Have you seen FUDGE? For some reason this reminded me a little bit of FUDGE. linkage (http://www.fudgerpg.com/fudge.html)

Good luck!
~~Lakoda~~

Alfryd
2008-01-19, 10:50 AM
This is a lot more complicated then d20, there is too much math (fractions are bad; taking half of stuff is annoying, taking a fifth of something is catastrophic if you want people to use the system.
(I thought it was similar to the 'attribute bonus' you'd get in D&D, which is actually more complicated, since you have to subtract 10, and deal with negative modifiers.) But on reflection, support/antagonist skills need reworking anyways. (If support skills are too closely related and far up the skill tree, then having lots of mutual ancestor skills means that you're essentially adding 20% to the supported skill for free.)

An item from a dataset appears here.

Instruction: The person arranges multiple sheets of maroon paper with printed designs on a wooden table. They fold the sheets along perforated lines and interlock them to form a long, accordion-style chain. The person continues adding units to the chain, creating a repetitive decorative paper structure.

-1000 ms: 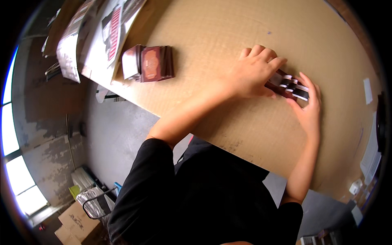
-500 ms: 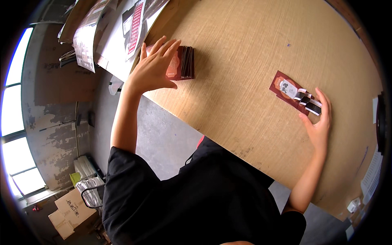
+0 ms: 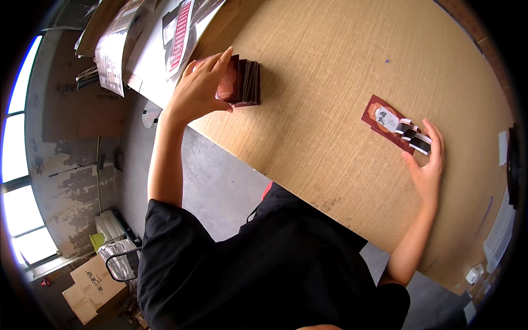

I was hoping that a lot of the complexity would be relatively cheap, since it would only apply once or twice per session- such as rules for XP distribution, which can be handled (mostly) during Rest- or only change infrequently, such as bonuses from support skill. I don't know. It may need to test the mechanics more throroughly.

What I have been worried about is (A.) the notation needed to ensure complexity can be handled in a fairly transparent way, and (B.) individual check complexity. Multiplying check results can get tedious when dealing with high skill levels-
"9 x 27 = ...? You have 2 seonds to answer."

I've thought that a different system would be to allow players to roll and add bigger dice, (or multiply the rolls,) at higher skill levels. Like so:
{table=head]skill level | dice roll
0-6 | 2d6
7-8 | 2d8
9-10 | 2d10
11-12 | 2d6 x2
13-16 | 2d8 x2
17-20 | 2d10 x2
21-24 | 2d6 x4
25-32 | 2d8 x4
33-40 | 2d10 x4
41-48 | 2d6 x8
49-64 | 2d8 x8
65-80 | 2d10 x8
[/table]
...etc.
Or, possibly, just 2d6 x(skill level / 4). That way, you still get proportional results (so that skill 20 vs skill 10 is similar to skill 80 vs skill 40.)

The raising and lowering of skills section needs a table, the two lists are difficult to follow.
Will do.

The skill decay table is hard to follow as you have base how frequent a skill "delevels" based on the skills base XP level; the table goes from 0-50 while the base XP list a little higher up on the post goes from 1 to 10000...
(for example, base XP goes up at weird and inconsistent intervals).
The decay interval works off base XP (which is static,) not current XP.
If you're talking about level progression, that's based (roughly) off the (or a) Fibonacci series (http://en.wikipedia.org/wiki/Fibonacci_number), to approximate exponential growth. For base XP by skill, that's meant to reflect how easy learning the skill should be (it's far easier (or at least faster) to improve your fitness and muscle power than your logic or creative ability.) At the same time, of course, it's easier in the long term to raise high-XP skills to high levels, since they suffer much less frequent XP decay.

Also the x# notation for the base XP is confusing, it seems to imply a multiplier, which doesn't make sense to me.
No, that's correct. Raising a skill to base level 5 takes 8 times the base XP. But no, it doesn't eat XP, it just sets current level based on current XP. So, if you have 40 XP in Brawn, then your base Brawn is 5. I'll try to clarify the whole thing.


Have you seen FUDGE? For some reason this reminded me a little bit of FUDGE.
I can see the resemblance, actually, in that the system seems to have freeform skill trees and skill difficulties. I'll take a closer look in a while.

Anyways, I am sorry if this sounds harsh, you are tackling a very hard thing. I have seem a lot of attempts at realistic skill systems (I've tried a few times myself) and they are usually just as (or more) complicated as yours here.
Not a problem :)- harsh, I can work with. Lack of info, not so much.


EDIT: Tables added to initial post. Will work on other mechanics later.